§ **Directions for this task**:
Repeat only the lines below that run from the line with "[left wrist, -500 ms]" to the line with "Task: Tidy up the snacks", ends included; skip every picture.

Dataset entries
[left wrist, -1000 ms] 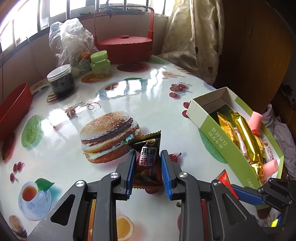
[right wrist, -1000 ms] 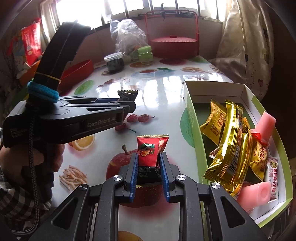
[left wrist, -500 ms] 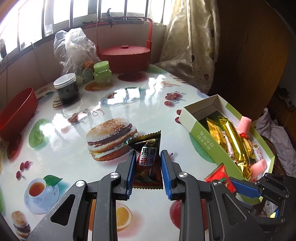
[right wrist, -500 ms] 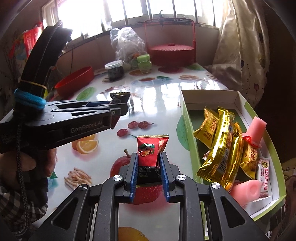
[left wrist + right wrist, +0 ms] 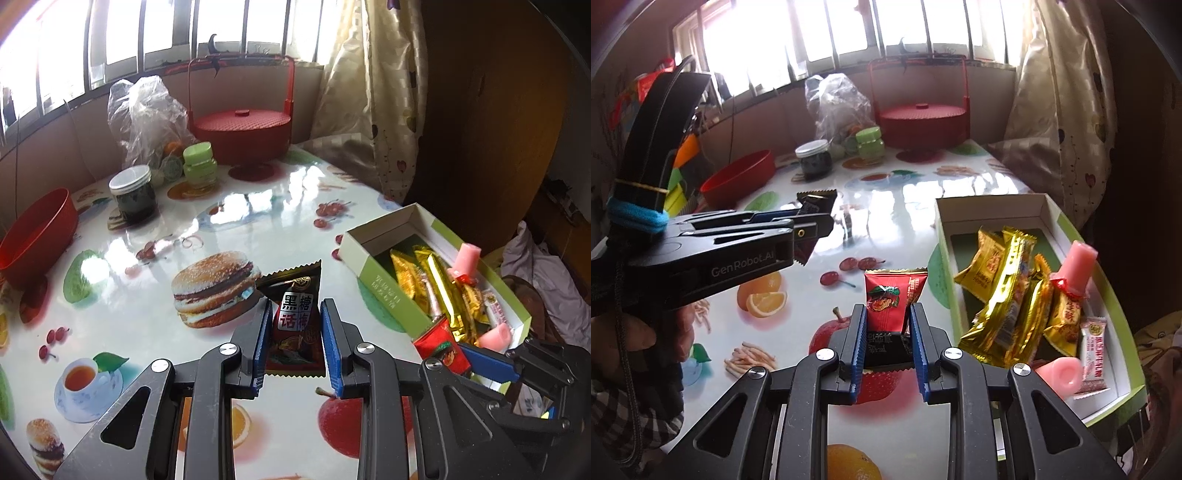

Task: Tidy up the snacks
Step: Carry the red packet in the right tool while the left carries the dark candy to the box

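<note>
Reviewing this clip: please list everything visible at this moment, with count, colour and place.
dark snack packet: 1, brown-black, held in left gripper
red snack packet: 1, red, held in right gripper
snack box: 1, green and white, open, table's right edge
gold packets: several, gold, inside box
pink sticks: 2, pink, inside box
red basket: 1, lidded, far side
red bowl: 1, left edge
dark jar: 1, white lid
green jar: 1
plastic bag: 1, clear
table: food-print cloth
left gripper: shut
right gripper: shut

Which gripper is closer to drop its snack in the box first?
Right, probably. The right gripper with its red packet is beside the box; the left gripper with its brown packet is farther.
</note>
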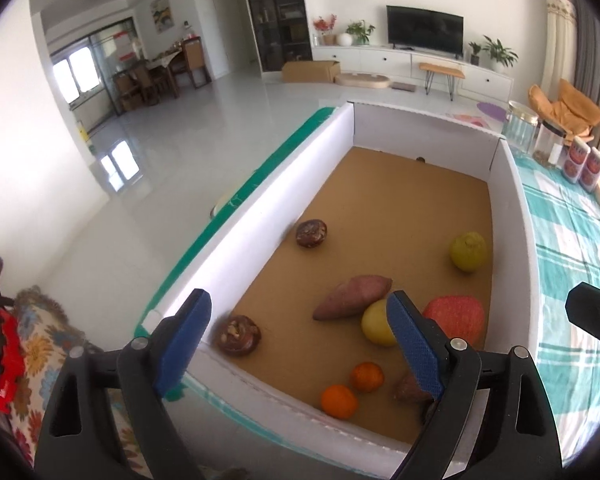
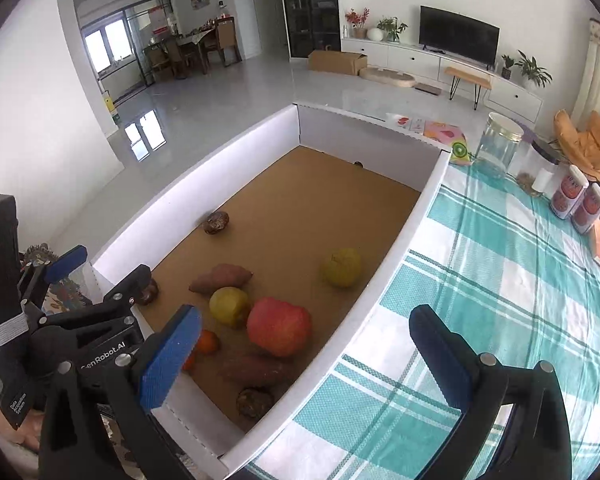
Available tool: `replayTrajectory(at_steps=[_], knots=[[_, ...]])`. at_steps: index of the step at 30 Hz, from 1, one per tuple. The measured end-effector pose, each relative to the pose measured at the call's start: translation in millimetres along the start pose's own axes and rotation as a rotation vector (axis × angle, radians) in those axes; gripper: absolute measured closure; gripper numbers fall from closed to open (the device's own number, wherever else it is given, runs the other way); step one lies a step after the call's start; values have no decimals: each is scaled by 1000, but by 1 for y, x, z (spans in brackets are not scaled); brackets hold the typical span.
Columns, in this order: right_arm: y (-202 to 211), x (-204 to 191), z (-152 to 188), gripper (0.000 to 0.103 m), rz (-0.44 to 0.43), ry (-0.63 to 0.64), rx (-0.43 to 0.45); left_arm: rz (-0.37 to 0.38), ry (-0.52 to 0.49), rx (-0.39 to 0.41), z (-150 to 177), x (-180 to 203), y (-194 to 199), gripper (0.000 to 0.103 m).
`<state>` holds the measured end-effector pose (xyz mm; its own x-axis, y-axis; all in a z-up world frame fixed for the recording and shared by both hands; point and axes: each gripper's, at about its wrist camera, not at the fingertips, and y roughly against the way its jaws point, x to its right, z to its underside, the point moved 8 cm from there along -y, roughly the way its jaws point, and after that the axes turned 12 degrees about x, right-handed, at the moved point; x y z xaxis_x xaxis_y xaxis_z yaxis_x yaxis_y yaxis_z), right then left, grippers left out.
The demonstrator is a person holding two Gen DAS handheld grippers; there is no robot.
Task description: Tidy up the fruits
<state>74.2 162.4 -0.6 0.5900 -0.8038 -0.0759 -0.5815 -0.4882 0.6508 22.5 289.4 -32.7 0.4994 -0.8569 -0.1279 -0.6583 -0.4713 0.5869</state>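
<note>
A white box point(image 1: 256, 196) with a brown floor holds the produce. In it lie a sweet potato point(image 1: 352, 296), a yellow fruit point(image 1: 376, 324), a red apple point(image 1: 456, 316), a green-yellow citrus point(image 1: 469, 251), two oranges point(image 1: 339, 401), a second sweet potato point(image 2: 254, 370) and dark brown fruits point(image 1: 311, 233). My left gripper point(image 1: 300, 340) is open and empty above the box's near end. My right gripper point(image 2: 304, 360) is open and empty over the box's near right corner point(image 2: 236, 452). The left gripper also shows in the right wrist view point(image 2: 100, 276).
The box sits on a teal-and-white checked tablecloth point(image 2: 480, 280). Glass jars point(image 2: 498, 146), two red-labelled cans point(image 2: 578, 200) and a flat packet stand at the table's far right. A patterned cushion point(image 1: 40, 332) lies left of the box. The living room floor lies beyond.
</note>
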Motion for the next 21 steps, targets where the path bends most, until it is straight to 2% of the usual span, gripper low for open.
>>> replayTrajectory(at_steps=[3, 7, 21], knots=[[9, -10, 9, 0, 16, -5, -13, 3, 26, -2, 4, -10, 5, 12], [7, -22, 18, 0, -3, -23, -44, 18, 53, -2, 7, -17, 12, 12], [5, -38, 24, 0, 16, 3, -42, -6, 36, 6, 8, -21, 13, 12]])
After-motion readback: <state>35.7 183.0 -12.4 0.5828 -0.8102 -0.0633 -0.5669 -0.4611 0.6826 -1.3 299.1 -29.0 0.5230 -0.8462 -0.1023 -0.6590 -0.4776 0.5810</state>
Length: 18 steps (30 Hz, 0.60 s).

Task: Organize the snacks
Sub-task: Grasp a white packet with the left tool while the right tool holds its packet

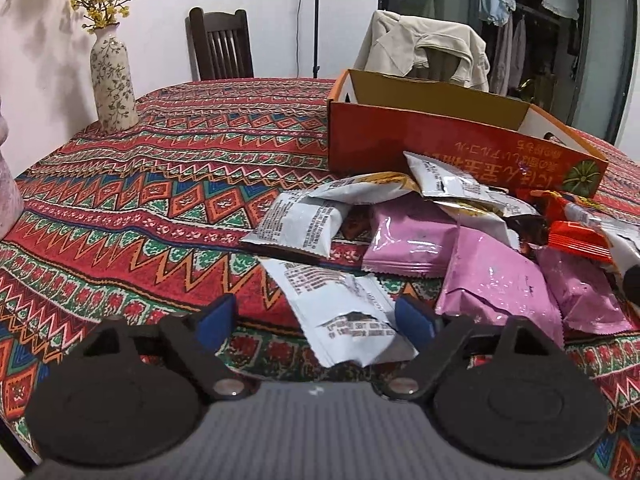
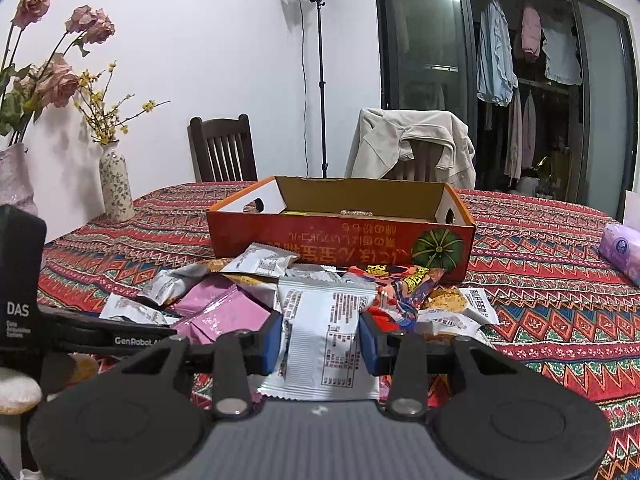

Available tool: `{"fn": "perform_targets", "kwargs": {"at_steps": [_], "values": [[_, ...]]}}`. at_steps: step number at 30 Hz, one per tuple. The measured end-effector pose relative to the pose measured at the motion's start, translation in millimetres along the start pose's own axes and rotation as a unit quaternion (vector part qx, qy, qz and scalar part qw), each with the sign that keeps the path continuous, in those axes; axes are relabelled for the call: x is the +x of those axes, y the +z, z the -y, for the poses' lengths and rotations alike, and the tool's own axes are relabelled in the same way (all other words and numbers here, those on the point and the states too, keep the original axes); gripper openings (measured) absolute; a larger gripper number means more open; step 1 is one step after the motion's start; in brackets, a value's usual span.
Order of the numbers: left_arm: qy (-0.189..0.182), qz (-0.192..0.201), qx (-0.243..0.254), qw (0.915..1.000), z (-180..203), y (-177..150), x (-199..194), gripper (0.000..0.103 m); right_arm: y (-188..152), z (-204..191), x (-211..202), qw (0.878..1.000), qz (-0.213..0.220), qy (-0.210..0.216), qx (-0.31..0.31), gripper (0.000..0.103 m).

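Observation:
A pile of snack packets lies on the patterned tablecloth in front of an open orange cardboard box [image 1: 440, 140], which also shows in the right wrist view [image 2: 340, 236]. My left gripper [image 1: 316, 320] is open, its blue pads either side of a white packet [image 1: 344, 312] at the pile's near edge, not touching it on the left. Pink packets [image 1: 496, 280] lie just right of it. My right gripper [image 2: 320, 340] is shut on a white packet [image 2: 324, 340], held between both blue pads above the pile [image 2: 248, 300]. The left gripper's body [image 2: 24, 280] shows at the left.
A floral vase [image 1: 112, 80] with yellow twigs stands at the table's far left. A pink vase [image 2: 16, 184] holds dried roses. Two chairs [image 2: 224, 148] stand behind the table, one draped with a beige jacket [image 2: 412, 140]. A purple tissue pack [image 2: 624, 252] lies at the right.

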<state>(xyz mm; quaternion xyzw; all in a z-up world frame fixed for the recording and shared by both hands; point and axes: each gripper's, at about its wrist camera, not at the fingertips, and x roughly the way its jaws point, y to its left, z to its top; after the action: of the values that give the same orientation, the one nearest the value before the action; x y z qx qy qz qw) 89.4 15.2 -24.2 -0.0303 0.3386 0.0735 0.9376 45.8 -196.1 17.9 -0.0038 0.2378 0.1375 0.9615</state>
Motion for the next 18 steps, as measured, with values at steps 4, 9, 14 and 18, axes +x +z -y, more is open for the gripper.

§ **Solution to the exercise**:
[left wrist, -500 ms] 
[right wrist, -500 ms] 
[left wrist + right wrist, +0 ms] 

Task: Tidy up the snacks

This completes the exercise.